Die blaue Kurve entspricht einer Anfangsamplitude von etwa 0,2. Dies ist die Größenverteilung, die durch die inverse Laplace-Transformation der Daten mit einer Anfangsamplitude von 0,2 erhalten wird. Bei der Berechnung wird der Effekt der partiellen Überlagerung berücksichtigt.

Der nominale Teilchenradius beträgt 50 Nanometer. Diese Zeitkorrelationsfunktionen gelten für Poly(NIPA) unterhalb und oberhalb der unteren kritischen Lösungstemperatur.
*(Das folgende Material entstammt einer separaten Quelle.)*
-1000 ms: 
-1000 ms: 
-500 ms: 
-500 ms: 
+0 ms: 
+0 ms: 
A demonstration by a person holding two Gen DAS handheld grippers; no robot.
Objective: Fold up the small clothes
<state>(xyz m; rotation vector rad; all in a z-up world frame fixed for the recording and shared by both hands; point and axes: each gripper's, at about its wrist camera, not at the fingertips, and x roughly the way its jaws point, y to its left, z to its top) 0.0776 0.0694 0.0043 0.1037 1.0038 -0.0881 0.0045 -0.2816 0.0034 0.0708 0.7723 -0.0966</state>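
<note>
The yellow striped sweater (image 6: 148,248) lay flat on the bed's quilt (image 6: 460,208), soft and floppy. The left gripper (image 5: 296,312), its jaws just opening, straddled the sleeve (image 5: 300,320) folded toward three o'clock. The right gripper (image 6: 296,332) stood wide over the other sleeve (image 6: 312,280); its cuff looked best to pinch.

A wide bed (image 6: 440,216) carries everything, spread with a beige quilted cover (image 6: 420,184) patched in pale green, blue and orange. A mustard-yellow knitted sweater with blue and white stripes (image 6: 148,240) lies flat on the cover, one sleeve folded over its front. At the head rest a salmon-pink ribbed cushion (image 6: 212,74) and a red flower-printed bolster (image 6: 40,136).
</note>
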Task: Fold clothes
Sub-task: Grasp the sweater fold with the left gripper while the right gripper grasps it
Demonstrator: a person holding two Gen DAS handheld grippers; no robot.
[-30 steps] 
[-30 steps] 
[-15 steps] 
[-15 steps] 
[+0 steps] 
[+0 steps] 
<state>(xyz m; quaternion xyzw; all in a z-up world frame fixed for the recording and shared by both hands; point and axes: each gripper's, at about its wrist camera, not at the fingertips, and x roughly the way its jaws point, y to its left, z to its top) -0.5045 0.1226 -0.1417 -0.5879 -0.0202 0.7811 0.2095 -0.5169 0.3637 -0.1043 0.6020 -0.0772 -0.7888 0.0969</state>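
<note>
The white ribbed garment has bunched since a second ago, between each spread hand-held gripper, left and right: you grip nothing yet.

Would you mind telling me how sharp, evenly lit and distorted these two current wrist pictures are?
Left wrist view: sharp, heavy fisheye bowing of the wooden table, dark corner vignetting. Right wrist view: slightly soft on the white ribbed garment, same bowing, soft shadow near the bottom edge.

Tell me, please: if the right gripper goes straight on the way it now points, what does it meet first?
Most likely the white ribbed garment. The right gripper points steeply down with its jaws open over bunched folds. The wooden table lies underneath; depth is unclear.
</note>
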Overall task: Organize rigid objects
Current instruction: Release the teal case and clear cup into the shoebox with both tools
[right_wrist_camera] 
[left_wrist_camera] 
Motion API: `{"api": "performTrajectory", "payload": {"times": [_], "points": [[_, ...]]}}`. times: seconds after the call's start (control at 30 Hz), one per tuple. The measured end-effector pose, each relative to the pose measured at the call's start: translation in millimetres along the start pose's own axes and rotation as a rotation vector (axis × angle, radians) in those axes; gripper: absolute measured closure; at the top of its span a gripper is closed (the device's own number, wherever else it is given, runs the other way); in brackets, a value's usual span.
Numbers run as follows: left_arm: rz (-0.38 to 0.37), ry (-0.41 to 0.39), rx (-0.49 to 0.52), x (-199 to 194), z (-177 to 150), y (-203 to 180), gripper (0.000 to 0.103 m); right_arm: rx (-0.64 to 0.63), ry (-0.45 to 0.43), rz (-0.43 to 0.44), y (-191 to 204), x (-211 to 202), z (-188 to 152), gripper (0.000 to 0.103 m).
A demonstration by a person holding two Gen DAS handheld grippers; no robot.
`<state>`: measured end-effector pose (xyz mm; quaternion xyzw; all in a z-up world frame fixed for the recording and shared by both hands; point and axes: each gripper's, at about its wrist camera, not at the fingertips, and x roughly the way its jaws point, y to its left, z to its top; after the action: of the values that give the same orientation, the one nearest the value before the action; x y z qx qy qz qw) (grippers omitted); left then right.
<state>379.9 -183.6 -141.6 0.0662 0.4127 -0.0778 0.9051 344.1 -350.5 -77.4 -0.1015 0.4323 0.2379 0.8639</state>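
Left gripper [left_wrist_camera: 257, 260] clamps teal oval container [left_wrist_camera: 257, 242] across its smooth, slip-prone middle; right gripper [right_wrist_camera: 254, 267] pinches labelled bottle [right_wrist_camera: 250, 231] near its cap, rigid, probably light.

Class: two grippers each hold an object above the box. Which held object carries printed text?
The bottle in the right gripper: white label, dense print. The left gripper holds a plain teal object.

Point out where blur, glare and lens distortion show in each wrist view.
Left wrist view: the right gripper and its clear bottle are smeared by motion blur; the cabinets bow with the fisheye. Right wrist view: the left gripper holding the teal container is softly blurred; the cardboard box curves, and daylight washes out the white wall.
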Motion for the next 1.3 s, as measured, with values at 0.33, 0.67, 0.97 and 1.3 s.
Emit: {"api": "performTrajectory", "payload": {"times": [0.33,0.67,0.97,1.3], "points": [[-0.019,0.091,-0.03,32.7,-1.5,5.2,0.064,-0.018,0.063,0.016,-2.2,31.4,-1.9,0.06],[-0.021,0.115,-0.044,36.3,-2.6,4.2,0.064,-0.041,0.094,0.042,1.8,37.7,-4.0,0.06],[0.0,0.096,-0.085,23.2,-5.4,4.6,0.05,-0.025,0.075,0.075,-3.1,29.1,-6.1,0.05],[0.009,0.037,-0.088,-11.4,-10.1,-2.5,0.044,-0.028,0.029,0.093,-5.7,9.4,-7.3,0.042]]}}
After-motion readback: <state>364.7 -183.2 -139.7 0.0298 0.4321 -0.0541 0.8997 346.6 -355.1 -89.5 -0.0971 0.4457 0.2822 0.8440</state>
Die schwarze Kurve entspricht einer Messung bei 25 Grad Celsius.

Die rote Kurve entspricht einer Messung bei 35 Grad Celsius und unmittelbar nachdem die Lösung trüb wurde. Die blaue Kurve ist für eine Messung bei 35 Grad Celsius, 20 Minuten, nachdem die Lösung trüb geworden ist. Im Folgenden finden Sie die Größenverteilungen, die den einzelnen Messbedingungen zugeordnet sind.

Unterhalb der unteren kritischen Lösungstemperatur beträgt der mittlere hydrodynamische Radius mehrere Zehntel Nanometer. Oberhalb der kritischen Temperatur beträgt die Größe etwa 1 Mikrometer. Die Verschiebung der Kurven mit der Temperatur und der Zeit deutet auf eine Zunahme der Aggregation hin.